Go through the entries below and copy each line containing the word "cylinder".
● ● ●
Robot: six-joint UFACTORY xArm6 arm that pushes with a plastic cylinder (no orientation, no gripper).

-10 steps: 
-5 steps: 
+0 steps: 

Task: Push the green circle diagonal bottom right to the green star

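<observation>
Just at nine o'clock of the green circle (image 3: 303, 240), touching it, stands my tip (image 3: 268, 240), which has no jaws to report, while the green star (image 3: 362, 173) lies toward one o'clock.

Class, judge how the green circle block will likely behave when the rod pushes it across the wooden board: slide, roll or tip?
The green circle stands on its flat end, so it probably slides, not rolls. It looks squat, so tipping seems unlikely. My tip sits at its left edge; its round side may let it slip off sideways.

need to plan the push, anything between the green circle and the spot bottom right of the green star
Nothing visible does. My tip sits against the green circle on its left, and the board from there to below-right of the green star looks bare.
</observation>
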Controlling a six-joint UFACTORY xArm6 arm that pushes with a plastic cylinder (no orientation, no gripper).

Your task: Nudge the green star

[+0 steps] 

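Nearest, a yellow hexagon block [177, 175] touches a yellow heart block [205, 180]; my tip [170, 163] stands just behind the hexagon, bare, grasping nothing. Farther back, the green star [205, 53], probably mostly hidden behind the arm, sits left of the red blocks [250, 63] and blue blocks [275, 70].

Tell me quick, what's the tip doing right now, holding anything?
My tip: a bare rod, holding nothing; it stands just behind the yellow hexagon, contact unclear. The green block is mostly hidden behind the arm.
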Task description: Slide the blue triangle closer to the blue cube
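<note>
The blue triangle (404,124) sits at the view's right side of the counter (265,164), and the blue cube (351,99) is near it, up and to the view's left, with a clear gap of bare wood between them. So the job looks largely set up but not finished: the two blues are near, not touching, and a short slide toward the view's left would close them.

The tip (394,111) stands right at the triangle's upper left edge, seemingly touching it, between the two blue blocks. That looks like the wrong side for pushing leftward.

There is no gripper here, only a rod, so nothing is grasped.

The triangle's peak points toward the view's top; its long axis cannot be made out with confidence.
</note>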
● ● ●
FINISHED EXERCISE:
Robot: six-joint UFACTORY xArm6 arm that pushes with a plastic cylinder (no orientation, no gripper).
Controlling a six-joint UFACTORY xArm6 arm that pushes with a plastic cylinder (no orientation, no gripper).

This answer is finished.